- [Exercise]:
Begin at the line containing "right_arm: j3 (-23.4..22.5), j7" in the entries below and end at the line containing "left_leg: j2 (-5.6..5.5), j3"; transcribe that range exactly and nothing outside it.

*** Begin section ***

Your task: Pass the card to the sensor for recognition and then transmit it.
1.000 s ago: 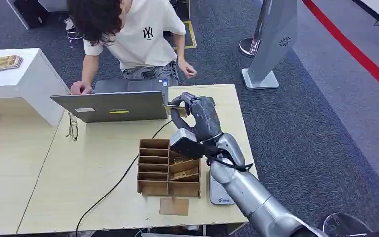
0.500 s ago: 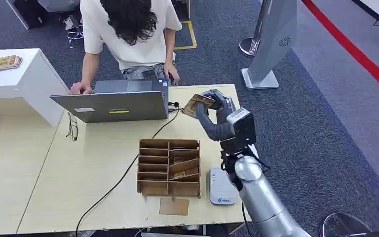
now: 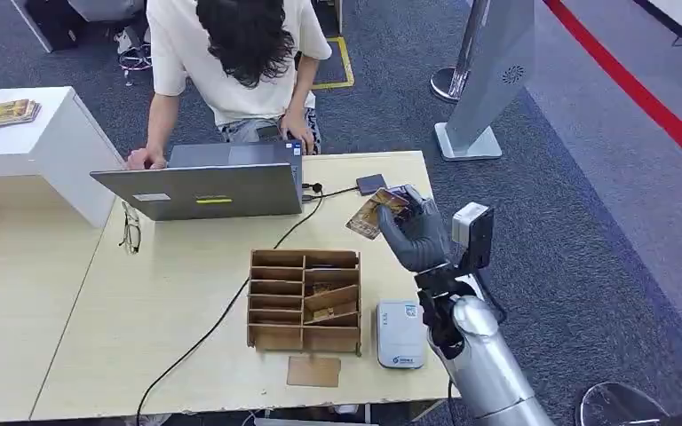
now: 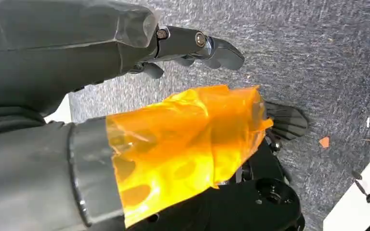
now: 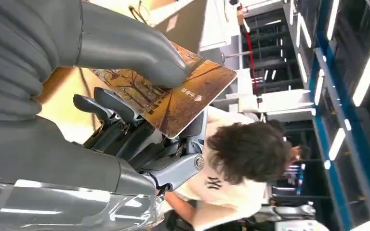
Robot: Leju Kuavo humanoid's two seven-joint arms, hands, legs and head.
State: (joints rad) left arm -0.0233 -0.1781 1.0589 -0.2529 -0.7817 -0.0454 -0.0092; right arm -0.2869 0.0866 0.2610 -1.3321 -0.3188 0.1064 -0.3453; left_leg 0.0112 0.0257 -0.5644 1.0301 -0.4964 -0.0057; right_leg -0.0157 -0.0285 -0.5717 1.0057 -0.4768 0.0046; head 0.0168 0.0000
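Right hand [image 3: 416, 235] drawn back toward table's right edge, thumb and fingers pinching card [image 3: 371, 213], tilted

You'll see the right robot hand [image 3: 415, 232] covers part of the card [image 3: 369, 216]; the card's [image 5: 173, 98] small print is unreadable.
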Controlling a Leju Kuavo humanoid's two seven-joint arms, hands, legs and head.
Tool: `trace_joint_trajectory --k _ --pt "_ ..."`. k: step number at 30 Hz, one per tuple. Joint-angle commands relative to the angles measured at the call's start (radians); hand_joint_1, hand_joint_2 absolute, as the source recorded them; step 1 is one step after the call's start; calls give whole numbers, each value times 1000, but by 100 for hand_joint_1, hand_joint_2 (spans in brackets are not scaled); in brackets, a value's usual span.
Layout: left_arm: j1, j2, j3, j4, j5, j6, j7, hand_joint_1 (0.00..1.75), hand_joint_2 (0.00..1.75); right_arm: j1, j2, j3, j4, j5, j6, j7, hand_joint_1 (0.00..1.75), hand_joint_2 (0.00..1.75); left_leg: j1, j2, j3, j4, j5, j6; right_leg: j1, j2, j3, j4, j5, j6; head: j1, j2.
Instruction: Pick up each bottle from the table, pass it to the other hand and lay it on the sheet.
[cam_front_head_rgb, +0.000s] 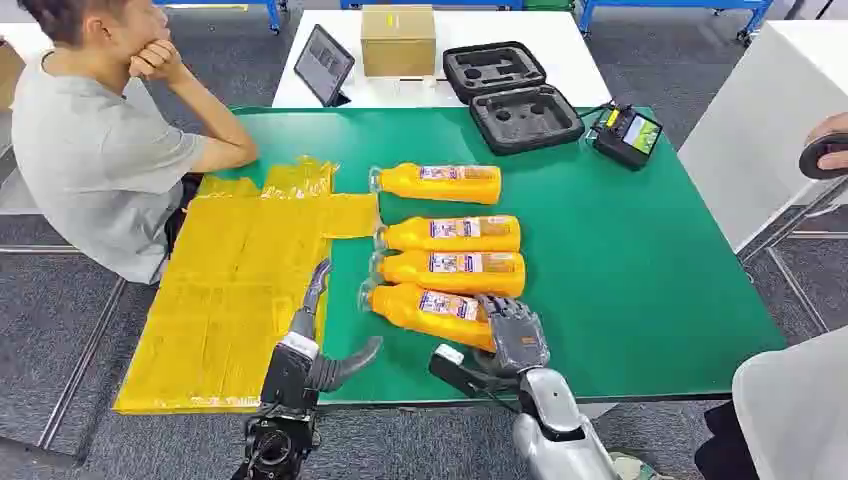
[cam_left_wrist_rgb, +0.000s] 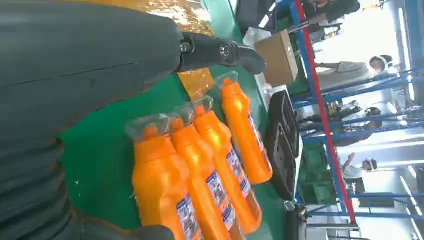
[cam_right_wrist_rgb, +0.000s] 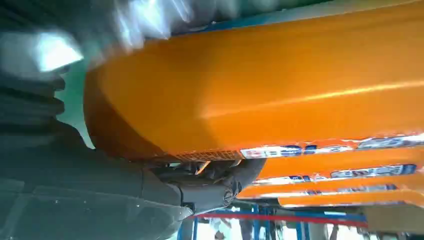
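Now the right hand (cam_front_head_rgb: 514, 332) wraps the base of the nearest orange plastic bottle (cam_front_head_rgb: 432, 311) — still lying on the green table mat (cam_front_head_rgb: 640, 270), beside the crinkled yellow sheet (cam_front_head_rgb: 240, 290). Left hand (cam_front_head_rgb: 320, 340) hovers near the sheet's edge, fingers spread, holding nothing.

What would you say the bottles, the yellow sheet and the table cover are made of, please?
Bottles: apparently orange plastic, smooth and glossy, going by the highlight streak in the right wrist view, with printed labels and clear caps.
Sheet: likely thin yellow plastic film; it is crinkled and shiny.
Table cover: a green mat with a flat, matte look, possibly felt or rubber; I cannot tell which.
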Motion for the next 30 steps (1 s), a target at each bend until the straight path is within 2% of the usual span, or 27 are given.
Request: trace_joint_trajectory --k 1,3,7,9,16,17,23,25,26,27,30 --pt "-41 9 -26 59 8 -1 11 0 175 47 -7 -54 139 -18 90 13 175 175 2 -4 4 -1 -1 -2 1 -2 6 -2 -1 -1 0 0" --pt "-41 9 -26 59 8 -1 11 0 175 47 -7 -54 139 -18 90 13 175 175 1 -3 9 -1 -3 -1 1 -1 10 -2 -5 -2 0 0" --pt "-41 11 -27 58 8 0 11 0 175 47 -5 -55 133 -21 91 9 175 175 2 -4 9 -2 -4 -4 1 -3 10 -3 -6 -1 0 0" --pt "-41 12 -27 57 10 3 10 0 175 49 6 -72 122 -87 93 -55 175 175 2 -4 9 -2 -4 -4 2 -2 11 -3 -6 -2 0 0" --pt "-41 12 -27 57 10 3 10 0 175 49 6 -72 122 -87 93 -55 175 175 2 -1 13 -1 -5 -2 1 1 14 -2 -6 -2 0 0" --pt "-41 11 -27 56 11 5 9 0 175 48 16 -91 115 -166 106 -126 175 175 2 -3 12 -2 -4 -3 2 0 12 -3 -5 -3 0 0" --pt "-36 8 -29 49 12 20 -17 0 175 70 33 -112 19 -391 88 -321 175 175 2 -1 11 -2 -5 -3 2 2 11 -2 -5 -3 0 0" --pt "-37 0 -25 49 35 22 -33 0 175 80 38 -116 -11 -454 93 -372 175 175 2 0 10 -1 -6 -3 2 3 11 -2 -4 -1 0 0" --pt "-36 -9 -19 49 56 27 -40 0 175 85 45 -120 -28 -494 94 -403 175 175 1 2 9 -2 -5 -2 1 4 19 -2 -2 -1 0 0" --pt "-37 -17 -15 50 82 23 -40 0 175 89 50 -123 -44 -540 106 -430 175 175 2 0 8 -2 -5 -3 1 3 18 -2 -3 -3 0 0" --pt "-47 -18 -25 65 103 24 -41 0 175 93 50 -119 -63 -591 105 -449 175 175 2 -1 6 0 -5 -2 2 2 18 -1 -3 -2 0 0"
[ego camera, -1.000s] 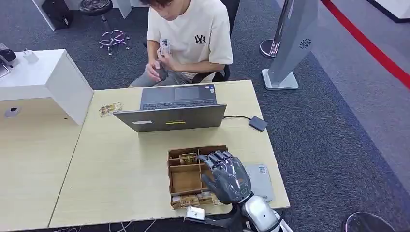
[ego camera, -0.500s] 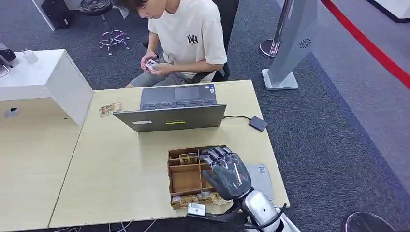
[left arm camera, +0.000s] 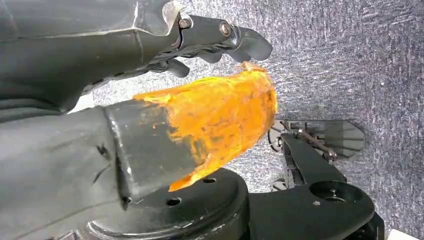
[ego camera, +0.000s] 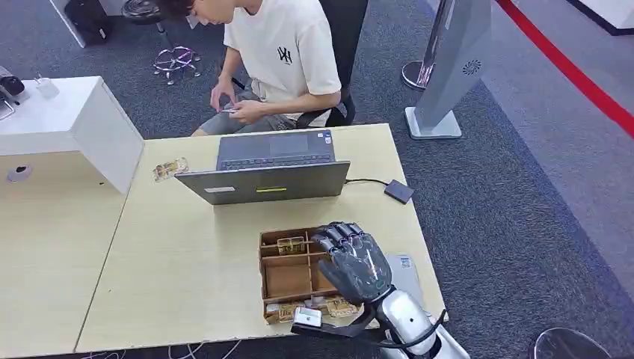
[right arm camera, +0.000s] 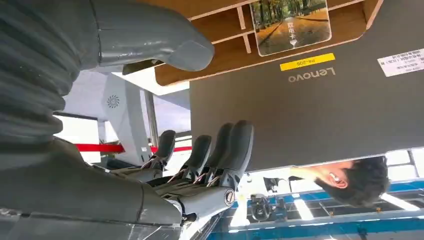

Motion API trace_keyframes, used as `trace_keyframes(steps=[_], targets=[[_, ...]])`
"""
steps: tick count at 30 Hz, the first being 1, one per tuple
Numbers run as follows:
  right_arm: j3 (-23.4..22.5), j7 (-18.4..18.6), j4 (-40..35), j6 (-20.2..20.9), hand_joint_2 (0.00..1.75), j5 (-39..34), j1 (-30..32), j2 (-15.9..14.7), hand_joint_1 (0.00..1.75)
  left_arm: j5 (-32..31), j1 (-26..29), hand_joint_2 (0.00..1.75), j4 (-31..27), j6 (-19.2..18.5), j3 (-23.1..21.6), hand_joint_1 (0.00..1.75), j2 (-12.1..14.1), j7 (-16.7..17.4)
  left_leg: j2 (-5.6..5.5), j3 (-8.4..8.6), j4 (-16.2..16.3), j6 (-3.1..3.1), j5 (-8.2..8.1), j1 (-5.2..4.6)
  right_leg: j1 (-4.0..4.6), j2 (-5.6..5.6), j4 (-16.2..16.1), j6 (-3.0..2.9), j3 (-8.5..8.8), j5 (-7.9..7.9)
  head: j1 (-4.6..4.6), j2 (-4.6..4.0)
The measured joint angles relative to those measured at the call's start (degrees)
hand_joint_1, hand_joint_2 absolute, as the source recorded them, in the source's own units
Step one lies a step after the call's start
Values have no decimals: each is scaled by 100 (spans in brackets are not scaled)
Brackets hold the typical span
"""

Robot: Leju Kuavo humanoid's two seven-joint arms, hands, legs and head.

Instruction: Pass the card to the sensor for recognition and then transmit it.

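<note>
Over the wooden tray [ego camera: 263,262], right hand [ego camera: 353,265] hovers palm-down, fingers apart, holding nothing; looks staged for a card pick. Left hand [left arm camera: 220,40] hangs by the floor, empty as far as I can tell. Cards sit in the tray compartments: one card [ego camera: 290,244] in the far slot, at least two more [ego camera: 338,307] along the near edge, exact count unclear. One grey reader pad [ego camera: 407,273] just right of the tray, likely the sensor. One laptop [ego camera: 265,179], one person [ego camera: 280,52] seated behind it.
</note>
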Motion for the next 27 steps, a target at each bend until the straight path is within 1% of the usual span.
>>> trace_keyframes(steps=[1, 2, 3, 5, 6, 7, 9, 11, 18, 19, 21, 23, 27], targets=[[0, 0, 0, 0, 175, -2, -1, -2, 73, 0, 0, 0, 0, 0, 0, 0, 0, -2, 0, 0, 0, 0, 0, 0, 0, 0, 0, 0, 0, 0, 0, 0], [0, 0, 0, 7, 175, -6, -2, -4, 72, 2, 0, 0, 0, 0, 0, 0, 0, -2, 0, 0, 0, 0, 0, 0, 0, 0, 0, 0, 0, 0, 0, 0], [0, 2, 2, 7, 175, -15, -3, -7, 73, 2, 0, 0, 0, 0, 0, 0, 0, -2, 0, 0, 0, 0, 0, 0, 0, 0, 0, 0, 0, 0, 0, -2], [-7, 24, 26, 17, 175, -39, -13, -11, 68, 4, 0, 0, 0, 0, 0, 0, 2, -2, 0, 0, 0, 0, 0, 0, 0, 0, 0, 0, 0, 0, 0, -2], [-20, 26, 48, 31, 175, -70, -18, -11, 73, 7, 0, 0, 0, 0, 0, 0, 7, -4, 0, 0, 0, 0, 0, 0, 0, 0, 0, 0, 0, 0, 0, 0], [-37, 26, 74, 44, 175, -85, -25, -13, 72, 7, 0, 0, 0, 0, 0, 0, 7, -7, 0, 0, 0, 0, 0, 0, 0, 0, 0, 0, 0, 0, 0, 0], [-70, 26, 140, 50, 175, -136, -40, -17, 75, 7, 0, 0, 0, -2, 0, 0, 15, -9, 0, 0, 0, 0, 0, 0, 0, 0, 0, 0, 0, 0, 0, 0], [-107, 26, 188, 52, 175, -157, -47, -22, 72, 9, 0, 0, 0, -4, 0, 0, 18, -13, 0, 0, 0, 0, 0, 0, 0, 0, 0, 0, 0, 0, 0, 0], [-295, -79, 442, 122, 175, -289, -75, -26, 84, 28, 0, 0, 0, -7, 0, 0, 31, -15, 0, 0, 0, 0, 0, 0, 0, 0, 0, 0, 0, 0, 0, 0], [-310, -83, 481, 138, 175, -295, -88, -26, 80, 31, 0, 0, 0, -7, 0, 0, 33, -17, 0, 0, 0, 0, 0, 0, 0, 0, 0, 0, 0, 0, 0, -2], [-348, -92, 551, 157, 175, -324, -103, -26, 79, 31, 0, 0, 0, -7, 0, 0, 39, -17, 0, 0, 0, 0, 0, 0, 0, 0, 0, 0, 0, 0, 0, -2], [-389, -96, 614, 168, 175, -341, -123, -26, 82, 33, 2, 0, 0, -9, 0, 0, 46, -17, 0, 0, 0, 0, 0, 0, 0, 0, 0, 0, 0, 0, 0, 0], [-470, -96, 759, 177, 175, -382, -179, -26, 82, 35, 2, 0, 0, -9, -2, 0, 55, -17, 0, 0, 0, 0, 0, 0, 0, 0, 0, 0, 0, 0, 0, 0]])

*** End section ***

- [Exercise output]:
  right_arm: j3 (-23.4..22.5), j7 (-18.4..18.6), j4 (-40..35), j6 (-20.2..20.9), hand_joint_2 (0.00..1.75), j5 (-39..34), j1 (-30..32), j2 (-15.9..14.7), hand_joint_1 (0.00..1.75)
  left_arm: j5 (-32..31), j1 (-26..29), hand_joint_2 (0.00..1.75), j4 (-31..27), j6 (-19.2..18.5), j3 (-23.1..21.6), hand_joint_1 (0.00..1.75), j2 (-12.1..14.1), j7 (-16.7..17.4)
  left_leg: j2 (-5.6..5.5), j3 (-8.4..8.6), j4 (-16.2..16.3), j6 (-3.1..3.1), j5 (-8.2..8.1), j1 (-5.2..4.6)

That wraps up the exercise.